RIP Joanna

I was sorry to learn this week of the death of Joanna Wiesner at the age of 96. You couldn’t be very involved in choral music in Bath without coming across her, in my case mostly through the South West Festival Chorus and my occasional outings with Bath Minerva Choir.

She could organise anyone and anything, and I first encountered her doing this in the ultimate choral test – Mahler’s Eighth Symphony. She was putting on concerts with the SWFC as recently as 2019. And there was no better source for Bath’s classical music-related gossip, dispensed willingly – I remember being filled in on lots of it beside an infinity pool in Goa.

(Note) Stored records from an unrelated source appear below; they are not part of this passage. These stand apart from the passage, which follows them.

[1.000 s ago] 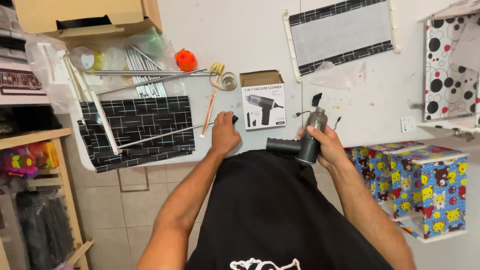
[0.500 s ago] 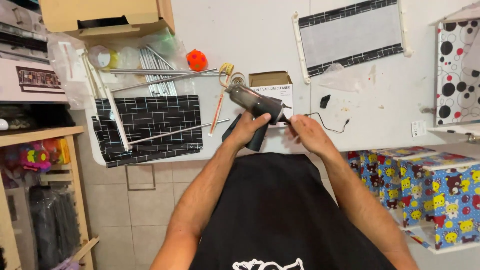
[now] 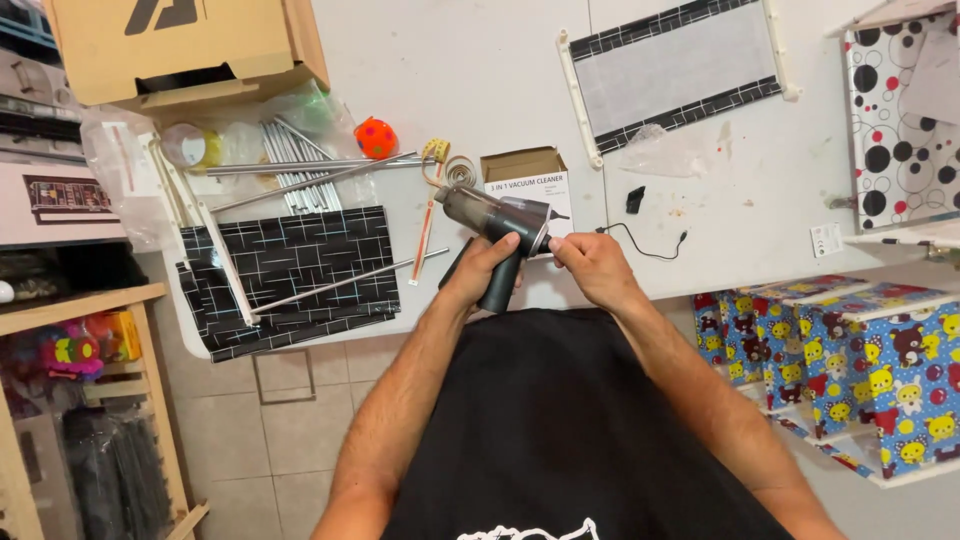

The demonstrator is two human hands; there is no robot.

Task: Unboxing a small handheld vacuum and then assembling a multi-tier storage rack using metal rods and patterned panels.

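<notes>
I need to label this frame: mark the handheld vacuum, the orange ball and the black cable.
handheld vacuum (image 3: 497, 218): head view, on its dark body.
orange ball (image 3: 376, 138): head view, its middle.
black cable (image 3: 645, 243): head view, mid-length.

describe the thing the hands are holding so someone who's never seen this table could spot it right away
On the white table, look at the near edge, just in front of the small open cardboard box. The left hand grips a handheld vacuum by its handle, the right hand at its rear. It is the only dark, pistol-shaped gadget with a clear front chamber.
</notes>
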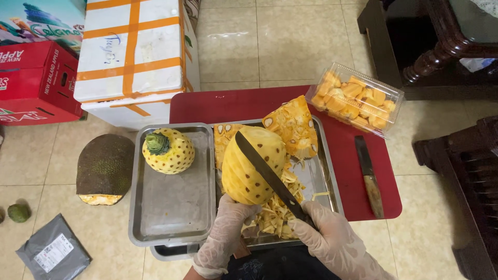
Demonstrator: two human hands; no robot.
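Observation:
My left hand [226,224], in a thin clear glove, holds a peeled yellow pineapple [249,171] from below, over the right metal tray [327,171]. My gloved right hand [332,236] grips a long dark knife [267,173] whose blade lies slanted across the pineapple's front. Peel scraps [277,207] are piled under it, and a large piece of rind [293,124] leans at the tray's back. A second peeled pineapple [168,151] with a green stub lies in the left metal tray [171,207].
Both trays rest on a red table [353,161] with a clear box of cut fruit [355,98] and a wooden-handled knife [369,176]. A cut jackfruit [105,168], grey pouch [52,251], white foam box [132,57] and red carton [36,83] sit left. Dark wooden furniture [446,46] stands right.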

Joanna was a regular sight in the audiences at concerts, especially of amateur groups. I once sat in the front row when attending a concert in St Stephen’s Church, only to hear her complain loudly just behind me – in that church every word uttered nearby is audible – that her view had been blocked. (I didn’t dare turn round and suggest, as I would have done with some people, that she might have avoided this by sitting in the front row herself. Sadly, other reasons made me decide not to stay after the interval of that concert.)

She would have been in her mid-70s already when I first met her, but such was her energy that you didn’t really notice her age. It was perhaps only given away by characteristics of her generation such as the expectation that you would reply to any communication, including emails – which made it rather hard to end any e-conversation with her.

I will try to look out for obituaries as I gather she’d already had a very full life before I knew her.